I really like the ease with which I've been able to venture into new
categories of software and computing. Every time I've needed something new,
it's been in portage and has been fairly easy to install, configure, and
use.

I recently had to do reinstalls on all my systems due to disk failures.
Took a few days, but I've been living in a sweet spot ever since, with
everything working perfectly on all systems.
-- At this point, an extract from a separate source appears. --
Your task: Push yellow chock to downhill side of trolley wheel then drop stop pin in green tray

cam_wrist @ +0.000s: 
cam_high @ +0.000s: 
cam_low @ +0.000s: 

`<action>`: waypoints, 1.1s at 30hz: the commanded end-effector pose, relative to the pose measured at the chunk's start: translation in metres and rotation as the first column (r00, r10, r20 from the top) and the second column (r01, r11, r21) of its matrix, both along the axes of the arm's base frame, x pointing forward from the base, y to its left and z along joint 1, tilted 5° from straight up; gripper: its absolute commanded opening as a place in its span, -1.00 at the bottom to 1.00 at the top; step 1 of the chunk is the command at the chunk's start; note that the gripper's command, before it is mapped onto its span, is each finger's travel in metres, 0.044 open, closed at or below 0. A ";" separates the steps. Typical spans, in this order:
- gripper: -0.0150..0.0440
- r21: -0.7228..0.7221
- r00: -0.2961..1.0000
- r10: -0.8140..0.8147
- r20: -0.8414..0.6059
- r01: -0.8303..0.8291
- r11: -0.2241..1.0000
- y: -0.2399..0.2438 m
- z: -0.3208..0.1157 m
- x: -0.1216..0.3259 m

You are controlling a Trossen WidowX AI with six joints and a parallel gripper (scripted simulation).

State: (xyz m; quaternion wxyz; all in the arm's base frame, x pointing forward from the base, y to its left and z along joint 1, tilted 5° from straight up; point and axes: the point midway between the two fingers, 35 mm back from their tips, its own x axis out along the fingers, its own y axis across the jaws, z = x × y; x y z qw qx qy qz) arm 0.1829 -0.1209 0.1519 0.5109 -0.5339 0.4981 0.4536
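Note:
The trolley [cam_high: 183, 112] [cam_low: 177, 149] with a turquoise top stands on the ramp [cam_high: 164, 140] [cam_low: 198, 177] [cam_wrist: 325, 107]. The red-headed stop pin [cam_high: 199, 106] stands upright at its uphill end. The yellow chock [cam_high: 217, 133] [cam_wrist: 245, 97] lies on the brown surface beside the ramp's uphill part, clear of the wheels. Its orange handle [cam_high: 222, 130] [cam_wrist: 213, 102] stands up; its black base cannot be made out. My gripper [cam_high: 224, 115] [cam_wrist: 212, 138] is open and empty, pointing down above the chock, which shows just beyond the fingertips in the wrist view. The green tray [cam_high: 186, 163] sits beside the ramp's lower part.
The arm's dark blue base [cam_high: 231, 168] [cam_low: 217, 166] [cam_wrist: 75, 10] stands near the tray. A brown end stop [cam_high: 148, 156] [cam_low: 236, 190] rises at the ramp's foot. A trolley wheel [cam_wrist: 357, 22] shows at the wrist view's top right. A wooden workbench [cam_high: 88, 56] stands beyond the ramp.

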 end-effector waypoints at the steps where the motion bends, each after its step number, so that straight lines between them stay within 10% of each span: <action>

Thanks to all who've made this possible!

On Sat, Apr 16, 2016 at 10:48 AM, Alan Mackenzie <[email protected]> wrote:

> Hello, Gentoo.
>
> I'm just saying hello to confirm I'm still here.
>
> For many months now, Gentoo has simply worked for me, without problems.
> I sync my system several times a week, and emerge just works.
>
> The last bit of excitement I had was in early 2015 when I was trying to
> sort out the mess in my xfce4 system after gnome-3 had been made stable.
> In the end, I gave up and reinstalled Gentoo, which this time took me
> only a week.
>
> Admittedly, there's very little which is cutting edge on my system - the
> box is 6½ years old, it boots with lilo on an old fashioned BIOS, my
> filesystems are ext3 (or in one case, ext2) on spinning rust.  The only
> remotely adventurous things I've got are RAID-1 (via the kernel) and
> lvm2.
>
> So a big thanks to all the developers who've brought about this happy
> state of affairs!
>
> --
> Alan Mackenzie (Nuremberg, Germany).